I don’t think there could be a better name for the bug that has bitten me.
Since my earliest days of reading ham radio magazines–well before I was licensed–I found the concept of EME (Earth-Moon-Earth) communications absolutely fascinating. I mean, communicating with someone across vast distances by bouncing signals off the freaking moon?!?
What’s not to love?
After becoming a ham, the reality set in about how much equipment and financial resources it would take to set up an EME station in 1997. I would need big X/Y/Z steerable antennas, big amplifiers, and very pricey transceivers. Even if I built half the system, I couldn’t imagine piecing it together for less than $3,000 US.
Plus, HF/shortwave signal work was what really pushed me into the world of ham radio. Once I set up my first dipole and started making DX contacts with my Icom IC-735, I never really looked back…that is, until, I met Bill.
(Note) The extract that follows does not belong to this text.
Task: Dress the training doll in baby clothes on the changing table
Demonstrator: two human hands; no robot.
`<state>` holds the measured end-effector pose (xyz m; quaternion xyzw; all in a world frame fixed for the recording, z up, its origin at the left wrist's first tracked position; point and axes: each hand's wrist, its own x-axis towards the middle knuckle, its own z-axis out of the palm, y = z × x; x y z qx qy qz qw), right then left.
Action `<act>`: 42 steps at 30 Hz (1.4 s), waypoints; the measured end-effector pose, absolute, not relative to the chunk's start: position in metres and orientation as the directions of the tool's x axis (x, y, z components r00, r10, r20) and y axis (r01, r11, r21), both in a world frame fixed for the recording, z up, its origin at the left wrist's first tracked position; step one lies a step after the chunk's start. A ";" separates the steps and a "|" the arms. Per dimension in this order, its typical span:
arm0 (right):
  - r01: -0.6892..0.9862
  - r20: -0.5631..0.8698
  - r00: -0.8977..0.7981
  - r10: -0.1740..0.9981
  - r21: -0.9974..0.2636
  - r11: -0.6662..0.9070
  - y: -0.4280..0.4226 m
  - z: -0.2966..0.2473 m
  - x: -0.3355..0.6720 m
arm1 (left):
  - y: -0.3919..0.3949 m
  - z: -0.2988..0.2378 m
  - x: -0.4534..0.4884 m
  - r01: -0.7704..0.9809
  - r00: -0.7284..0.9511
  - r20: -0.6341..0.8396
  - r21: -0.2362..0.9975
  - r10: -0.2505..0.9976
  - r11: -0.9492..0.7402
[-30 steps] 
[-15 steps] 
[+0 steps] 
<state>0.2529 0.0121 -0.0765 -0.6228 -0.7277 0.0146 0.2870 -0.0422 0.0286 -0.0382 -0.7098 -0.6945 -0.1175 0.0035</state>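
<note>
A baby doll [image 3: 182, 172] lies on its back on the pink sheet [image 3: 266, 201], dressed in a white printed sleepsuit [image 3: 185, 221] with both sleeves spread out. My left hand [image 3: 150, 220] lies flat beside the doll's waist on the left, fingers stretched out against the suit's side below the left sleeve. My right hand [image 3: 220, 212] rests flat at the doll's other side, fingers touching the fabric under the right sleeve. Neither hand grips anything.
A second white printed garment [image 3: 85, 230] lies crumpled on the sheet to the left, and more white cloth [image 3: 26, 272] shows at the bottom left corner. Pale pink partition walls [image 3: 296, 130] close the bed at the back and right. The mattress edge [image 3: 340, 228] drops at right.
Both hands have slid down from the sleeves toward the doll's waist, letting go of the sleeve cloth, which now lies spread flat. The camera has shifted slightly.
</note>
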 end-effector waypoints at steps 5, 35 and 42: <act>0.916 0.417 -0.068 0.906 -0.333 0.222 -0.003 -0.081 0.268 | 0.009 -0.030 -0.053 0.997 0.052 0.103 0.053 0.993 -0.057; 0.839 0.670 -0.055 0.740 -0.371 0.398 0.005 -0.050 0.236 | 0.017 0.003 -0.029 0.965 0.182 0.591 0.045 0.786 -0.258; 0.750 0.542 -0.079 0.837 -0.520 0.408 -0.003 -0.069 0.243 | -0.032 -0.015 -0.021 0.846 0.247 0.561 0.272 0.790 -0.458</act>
In 2016, my family spent yet another summer on the east coast of Prince Edward Island, Canada, in an off-grid cottage.
I brought along my Elecraft KX3, of course, with a LiFePo external battery and PV panel for charging One day, I hopped on the 17 meter band to work a little DX with a large dipole I’d set up in the trees behind the house. After turning on the rig, I heard a PEI amateur radio operator working another strong station in Europe. As he sent his 73s to the other station, I quickly interrupted and asked where he was located. Turns out, he was only 5 km way as the crow flies! After a quick chat, he invited me over for coffee the next morning and to talk radio.
That next morning I discovered two things about Bill (VY2WM / VY2EME):
Firstly, he’s a coffee snob…just like me. Best coffee I’d ever had on the island.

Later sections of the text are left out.